Дидрих стоял по другую сторону стола, рядом с ним поблескивал револьвер 38-го калибра. На столе валялась груда бумаг и гроссбухов. Дидрих был в пижаме и кожаных тапочках на босу ногу. Его лицо заострилось и стало совсем бледным.
— Хорошо, что вы догадались выключить свет, — похвалил его Эллери. — Я забыл вам об этом сказать. А оружие вам теперь не понадобится.
Дидрих убрал револьвер в ящик стола.
— Другого оружия у вас нет? — поинтересовался Эллери.
— Нет.
Эллери усмехнулся:
— Ну и поездочка. Я мчался словно во сне. Вы не возражаете, если я сяду и вытяну ноги, а то они сильно затекли.
Он опустился в вертящееся кресло Дидриха. Уголки рта великана дрогнули.
— У меня скоро лопнет терпение, мистер Квин. Я хочу услышать всю историю. И немедленно.
— Да, — отозвался Эллери.
— Почему моя жизнь в опасности? Кто мне угрожает? У меня нет ни одного врага во всем мире. По крайней мере, смертельного врага.

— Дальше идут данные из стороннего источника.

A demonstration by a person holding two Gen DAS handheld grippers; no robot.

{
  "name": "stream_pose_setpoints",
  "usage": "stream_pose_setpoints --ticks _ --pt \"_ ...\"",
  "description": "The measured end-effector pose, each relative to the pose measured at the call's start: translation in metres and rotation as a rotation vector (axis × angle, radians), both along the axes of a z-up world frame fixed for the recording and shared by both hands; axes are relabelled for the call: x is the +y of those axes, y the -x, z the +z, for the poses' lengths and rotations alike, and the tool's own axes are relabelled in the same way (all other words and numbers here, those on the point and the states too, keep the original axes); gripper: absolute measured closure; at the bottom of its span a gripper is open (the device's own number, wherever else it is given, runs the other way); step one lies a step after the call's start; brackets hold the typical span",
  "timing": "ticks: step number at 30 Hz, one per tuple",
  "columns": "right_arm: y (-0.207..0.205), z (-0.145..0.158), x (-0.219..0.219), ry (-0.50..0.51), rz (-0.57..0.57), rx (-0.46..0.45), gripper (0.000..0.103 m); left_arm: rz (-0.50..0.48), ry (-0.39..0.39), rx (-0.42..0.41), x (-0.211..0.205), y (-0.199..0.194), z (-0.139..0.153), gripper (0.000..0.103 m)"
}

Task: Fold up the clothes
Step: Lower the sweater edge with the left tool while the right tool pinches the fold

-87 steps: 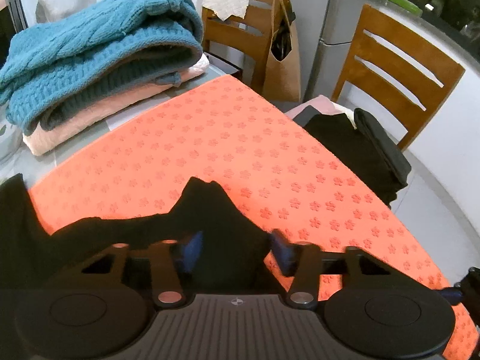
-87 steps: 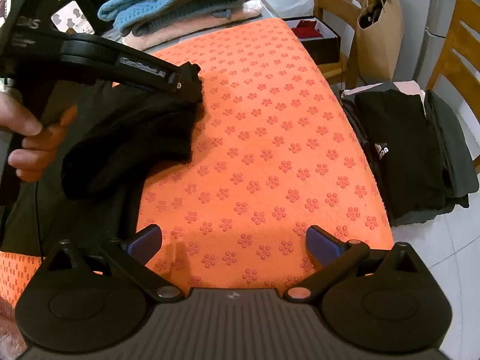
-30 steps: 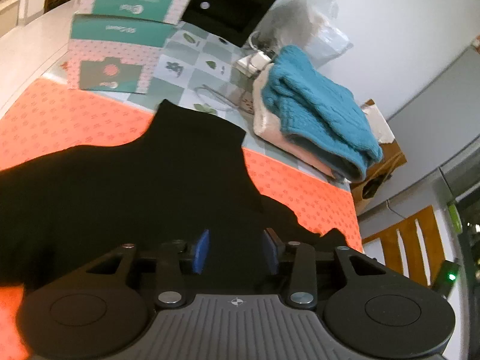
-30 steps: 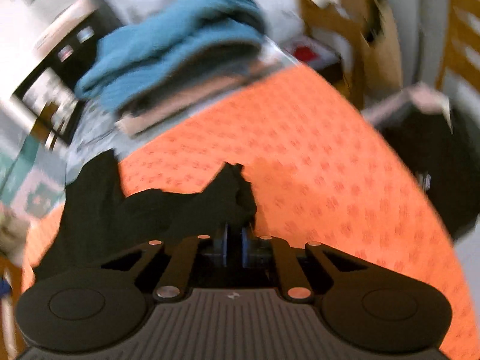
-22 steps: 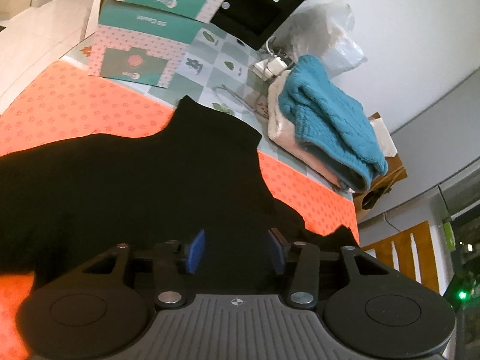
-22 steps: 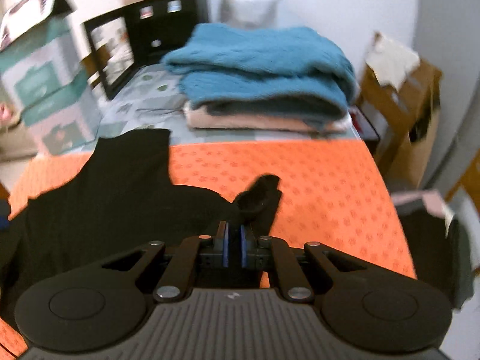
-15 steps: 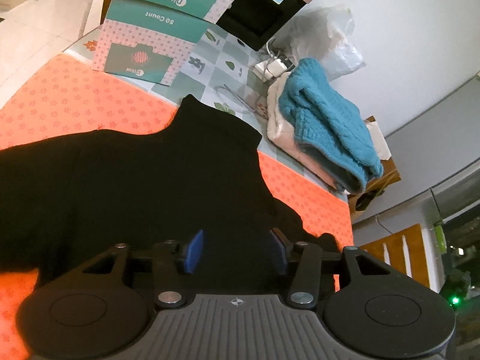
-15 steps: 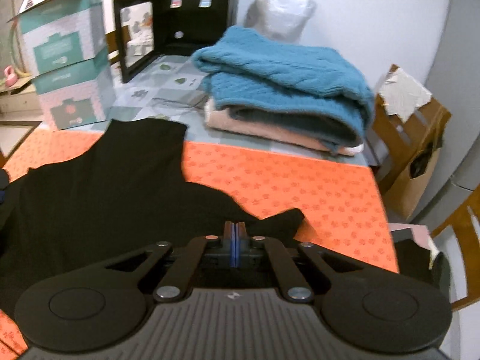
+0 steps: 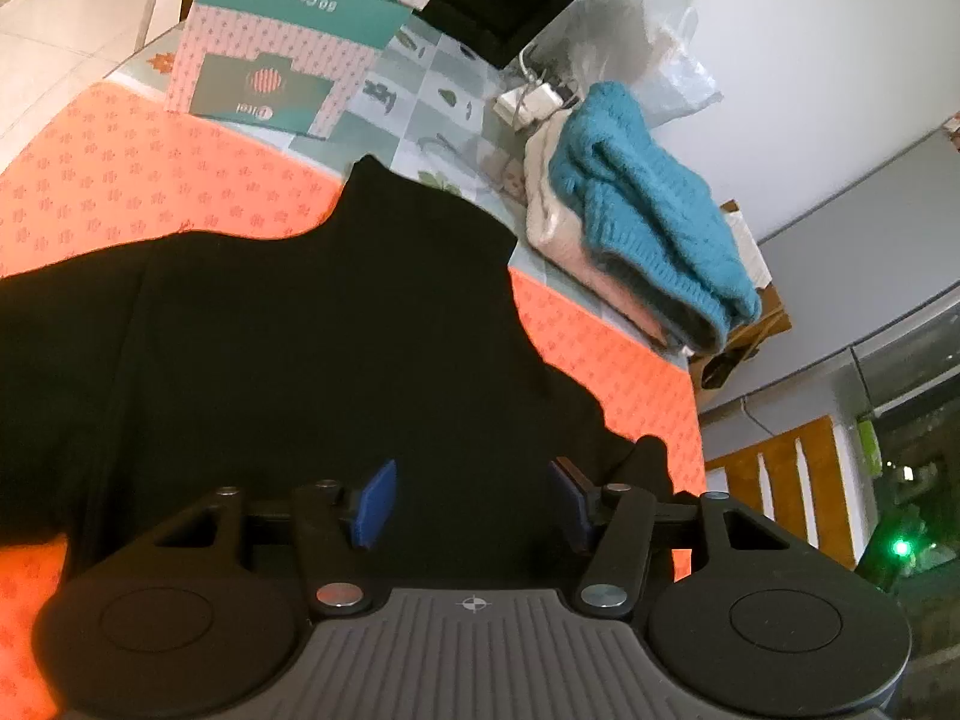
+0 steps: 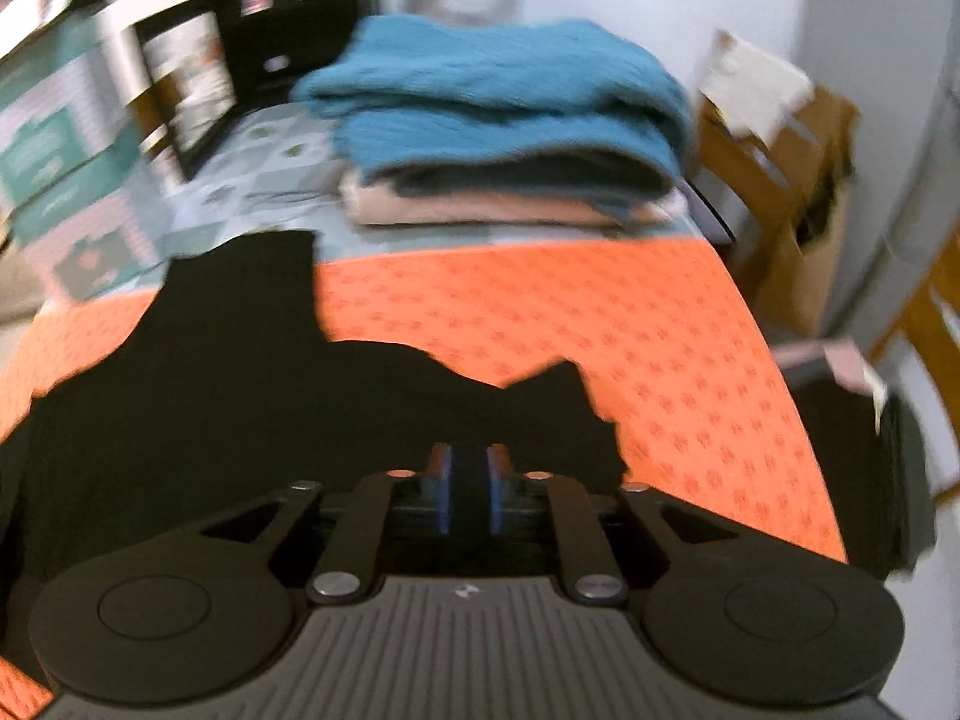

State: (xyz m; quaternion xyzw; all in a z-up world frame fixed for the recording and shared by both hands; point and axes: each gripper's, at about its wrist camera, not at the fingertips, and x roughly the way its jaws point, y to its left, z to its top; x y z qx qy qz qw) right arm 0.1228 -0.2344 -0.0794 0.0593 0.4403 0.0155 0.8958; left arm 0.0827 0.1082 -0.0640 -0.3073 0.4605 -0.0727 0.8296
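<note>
A black garment (image 9: pixel 300 330) lies spread on the orange flowered mat (image 9: pixel 120 180), one end reaching past the mat's far edge. My left gripper (image 9: pixel 471 498) hovers over its near part. Its jaws are opening, blue pads wide apart, and the cloth lies below them without being pinched. In the right wrist view, which is blurred, the same garment (image 10: pixel 240 390) covers the left half of the mat (image 10: pixel 600 312). My right gripper (image 10: pixel 469 486) sits over the garment's right corner. Its jaws are opening with a narrow gap, and dark cloth shows behind that gap.
A folded teal sweater on a pink one (image 9: pixel 648 222) (image 10: pixel 510 96) sits beyond the mat. Teal and pink boxes (image 9: pixel 270 60) and a black appliance (image 9: pixel 510 0) stand at the back. To the right are wooden chairs (image 10: pixel 924 324), a paper bag (image 10: pixel 804 240) and dark clothes (image 10: pixel 840 450).
The left pads have spread wider over the garment. The right pads, pressed together on the raised corner before, now stand slightly apart, and that corner lies flatter on the mat.
</note>
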Motion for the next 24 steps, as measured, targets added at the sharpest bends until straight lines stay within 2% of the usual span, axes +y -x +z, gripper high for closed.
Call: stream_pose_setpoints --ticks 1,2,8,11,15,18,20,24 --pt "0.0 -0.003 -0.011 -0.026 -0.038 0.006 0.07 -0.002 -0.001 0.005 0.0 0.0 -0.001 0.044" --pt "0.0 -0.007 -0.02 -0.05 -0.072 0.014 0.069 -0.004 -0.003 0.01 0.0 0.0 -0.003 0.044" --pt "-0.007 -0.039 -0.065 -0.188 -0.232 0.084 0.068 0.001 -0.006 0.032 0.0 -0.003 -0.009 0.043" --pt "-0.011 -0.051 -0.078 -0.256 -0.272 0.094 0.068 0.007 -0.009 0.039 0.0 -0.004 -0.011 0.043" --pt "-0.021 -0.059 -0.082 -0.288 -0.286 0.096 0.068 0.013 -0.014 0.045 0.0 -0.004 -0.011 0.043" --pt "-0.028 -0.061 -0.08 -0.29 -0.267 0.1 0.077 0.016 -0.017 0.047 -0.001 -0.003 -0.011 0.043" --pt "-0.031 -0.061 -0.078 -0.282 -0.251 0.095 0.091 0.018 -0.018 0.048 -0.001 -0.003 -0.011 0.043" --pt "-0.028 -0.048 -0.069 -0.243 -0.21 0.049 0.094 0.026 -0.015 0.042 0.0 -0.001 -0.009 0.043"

— Он у вас есть, мистер Ван Хорн.
— Кто же это? — Дидрих сжал свои мощные кулаки и наклонился над столом.
А Эллери расслабился и постепенно передвинулся к спинке кресла, пока его шея и затылок не прислонились к ней вплотную.
— Кто?
— Мистер Ван Хорн… — Эллери тряхнул головой. — Я только что сделал открытие. Ошеломляющее, просто планетарное. И оно заставило меня вернуться к вам, хотя всего полтора часа назад я говорил, что не подчинюсь даже постановлению конгресса и вы меня здесь больше не увидите.
С тех пор как я сошел с поезда в Райтсвилле в прошлый четверг, в вашем доме произошло множество разных событий — больших и малых, серьезных и незначительных. На первых порах они казались разрозненными, лишенными единого стержня. Затем наметились некоторые линии связи, но только самые обычные и очевидные. Однако меня все время не покидало чувство, что здесь есть совсем другая, глубинная связь, охватывающая эти события. Или, вернее, модель, о которой я не имел никакого представления. Некое смутное ощущение, назовем его интуицией. И вы помогли развиться этому особому чувству, когда мы вместе невольно наткнулись на темные дыры, смехотворно именуемые человеческими душами.
Глаза Дидриха оставались холодными как лед.
— Я приписывал все игре своего воображения и не собирался идти у него на поводу. Лишь сейчас, на обратном пути в Райтсвилл, над моей головой вспыхнул яркий свет.
Конечно, «вспыхнувший свет» — не более чем клише, — пробормотал Эллери. — Но я не в силах подобрать иное выражение, способное передать смысл случившегося со мной. На меня снизошло откровение. «Как гром с ясного неба». И в его свете я распознал модель, — медленно произнес Эллери. — Цельную, чудовищную и величественную модель. Я говорю «величественную», потому что в ней есть размах, мистер Ван Хорн. Размах, ну, допустим, сатанинской мощи, а сатана, как-никак, был падшим ангелом — Люцифером. Да, в нем есть своеобразная красота Темного Ангела. Ведь и дьявол мог бы процитировать Священное Писание, использовав его в собственных интересах. Знаю, что для вас мои слова — полнейшая чушь. Но я до сих пор нахожусь под впечатлением… — Эллери сделал паузу, подыскав нужный оборот, — и не преодолел апокалиптический ужас.
— О ком вы? Что вы обнаружили или разгадали? — рявкнул на него Дидрих. — И какие события имели в виду?
Но Эллери не ответил ему и продолжил:
— Неизбежность — вот дьявольская черта этой модели. И если, фигурально выражаясь, ее «выкройка» приложена к ткани, а в руках у вас ножницы, то ткань будет вырезана до самой кромки. Модель превосходна — она должна быть либо превосходной, либо никакой. Потому я и понял. Потому я вам и позвонил. Потому я чуть не сломал себе шею, возвращаясь к вам. Он действует безостановочно. Он самореализуется. Такова его цель.
— Самореализуется?
— Да, и до конца.
— До какого конца?
— Я скажу вам, мистер Ван Хорн. До убийства.
Дидрих задержал на нем свой взгляд. А затем отпрянул от стола и развалился в кресле. Он сидел откинув голову. Этот человек привык к откровенности. Любые сомнения и неопределенность равнозначны для него поражению. Он может выдержать все, что угодно, если твердо знает. Но он должен знать.